The following Friday, 4 March 2024, was the scene of more Iraqi protests, called “Day of the Martyr”.

Iraqi Human Rights Activist, based in Amman, Jordan, gives a first-hand account of the event:

My dear Dirk:

You have been receiving bulletins from me throughout the day which I know full well, you find quite dry and without any feeling or sentiment – well now I am writing to you to let you know what it was really like watching and listening – watching all these thousands of young men and women as well as the old demonstrating peacefully and knowing full well they are going to be attacked, arrested and probably in some cases killed for no reason other than wanting freedom and dignity.

I was also listening to their fervour and anguish which literally brought me to tears and broke my heart probably for the umpteenth millionth time since the invasion and occupation of Iraq asking myself all the time how can the world be so blind and deaf – and for the past two weeks I have felt that the world is not only deaf and blind but dumb also, with a very few exceptions, of course!
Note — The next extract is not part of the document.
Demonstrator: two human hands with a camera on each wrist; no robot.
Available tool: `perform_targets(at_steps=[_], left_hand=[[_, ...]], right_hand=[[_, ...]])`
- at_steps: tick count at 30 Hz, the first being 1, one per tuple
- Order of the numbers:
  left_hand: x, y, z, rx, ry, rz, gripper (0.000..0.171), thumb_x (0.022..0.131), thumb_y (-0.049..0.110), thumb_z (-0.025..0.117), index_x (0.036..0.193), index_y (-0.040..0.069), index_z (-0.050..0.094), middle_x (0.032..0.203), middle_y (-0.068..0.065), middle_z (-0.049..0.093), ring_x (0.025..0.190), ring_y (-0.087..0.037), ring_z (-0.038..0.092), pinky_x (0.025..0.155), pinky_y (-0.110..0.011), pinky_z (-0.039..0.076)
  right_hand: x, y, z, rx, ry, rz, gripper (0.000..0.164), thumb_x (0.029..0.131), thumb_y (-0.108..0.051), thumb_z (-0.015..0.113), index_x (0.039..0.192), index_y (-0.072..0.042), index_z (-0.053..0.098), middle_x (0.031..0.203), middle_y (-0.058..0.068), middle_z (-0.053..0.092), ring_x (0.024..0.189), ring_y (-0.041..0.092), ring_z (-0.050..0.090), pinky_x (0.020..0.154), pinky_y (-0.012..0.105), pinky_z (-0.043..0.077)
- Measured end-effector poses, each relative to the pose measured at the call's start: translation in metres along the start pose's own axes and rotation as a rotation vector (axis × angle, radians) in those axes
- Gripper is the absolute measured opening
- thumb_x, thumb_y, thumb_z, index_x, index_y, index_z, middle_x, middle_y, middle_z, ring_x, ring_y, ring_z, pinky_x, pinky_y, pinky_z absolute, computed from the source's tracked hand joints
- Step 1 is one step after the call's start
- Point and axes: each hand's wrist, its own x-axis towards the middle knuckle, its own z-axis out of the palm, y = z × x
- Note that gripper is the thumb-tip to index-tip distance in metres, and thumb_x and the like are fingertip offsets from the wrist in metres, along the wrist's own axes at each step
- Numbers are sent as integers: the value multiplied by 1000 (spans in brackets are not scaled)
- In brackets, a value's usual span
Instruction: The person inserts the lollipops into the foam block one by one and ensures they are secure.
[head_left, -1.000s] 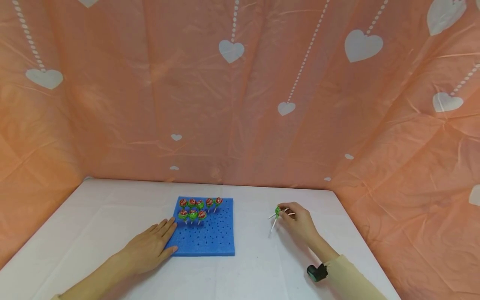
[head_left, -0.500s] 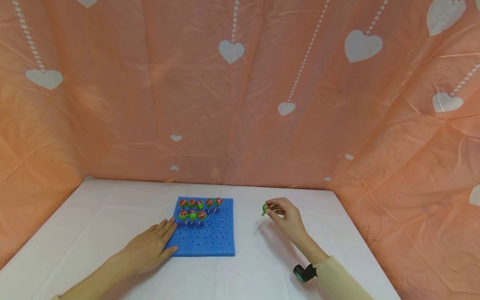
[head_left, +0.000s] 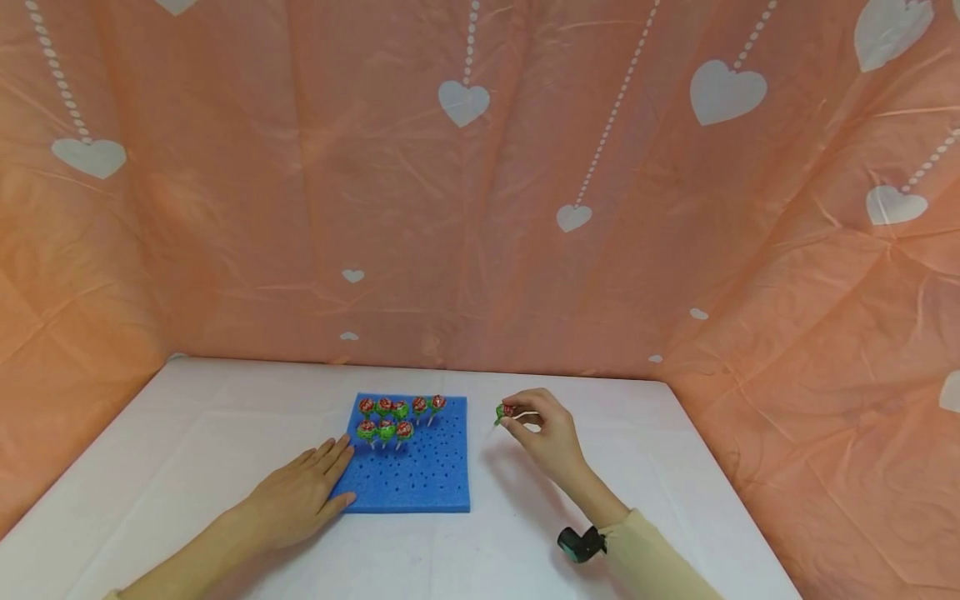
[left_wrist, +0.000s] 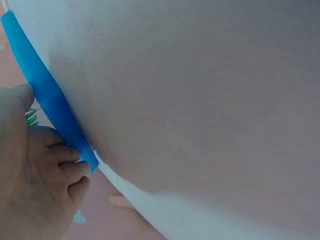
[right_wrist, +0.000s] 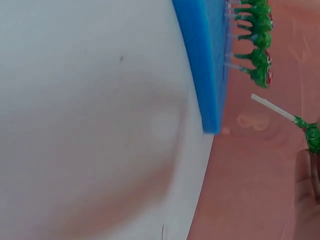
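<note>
A blue foam board point(head_left: 431, 496) dotted with small holes lies on the white table. Several lollipops in red and green wrappers point(head_left: 386, 430) stand in its far part, sticks down, in two rows. My left hand point(head_left: 296, 497) rests on the board's left edge with fingers extended; the left wrist view has those fingers along the board's side point(left_wrist: 52, 100). To the right of the board, my right hand point(head_left: 551, 437) pinches one lollipop point(head_left: 503, 412) by its wrapped head, above the table. Its white stick points down and left, free of the board in the right wrist view.
The white table point(head_left: 517, 550) reaches back to an orange curtain point(head_left: 510, 292) with white hearts, which also closes off both sides. A black wrist device point(head_left: 581, 545) sits at my right cuff.
My right hand has moved left with the lollipop, coming close to the board's right edge. My left hand, the board and the standing lollipops stay where they were.
</note>
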Motion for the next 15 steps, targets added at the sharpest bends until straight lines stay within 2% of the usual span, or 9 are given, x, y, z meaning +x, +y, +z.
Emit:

We started the Martyr’s Day, for that is what the young people have called it, with the execution of a young married man being taken away in full sight of his young wife and children by a force called Battalion 24, formerly known as the infamous, Muthanna Battalion commanded by the very infamous Raheem Risen Al Baythani who has commanded this battalion in Abu Ghraib and has terrorized its citizens since he took over which is around 3 years ago – before that he was in command of Hay Al Jamia’a which he also terrorized – infact, he is famous for terrorizing the areas he has taken command of – I’ve heard that he tells the people that they are all his slaves!

The young man, Ahmed Inizie Al Hamdani was found executed a short while later just 50 meters from his home….., in the village of Al Hamdaniya in Abu Ghraib.

Of course, last night it was announced that the so called government had imposed a curfew from 12 o’clock midnight, last night, to 6.00 a.m. Saturday morning throughout Iraq. They had also imposed a curfew on all vehicles in Baghdad and in all Iraq’s cities.

The Tahrir Square demonstrators were beaten with electric truncheons and clubs and a chase took place in all the neighbouring side streets, hotels and buildings! A number of journalists and hoteliers were arrested. Chased by water cannon and looked on from above by helicopters! Watched also from the Turkish Restaurant building by this weeks new Death Squad - they were the people who gave commands and orders to the security troops to shoot and beat-up!  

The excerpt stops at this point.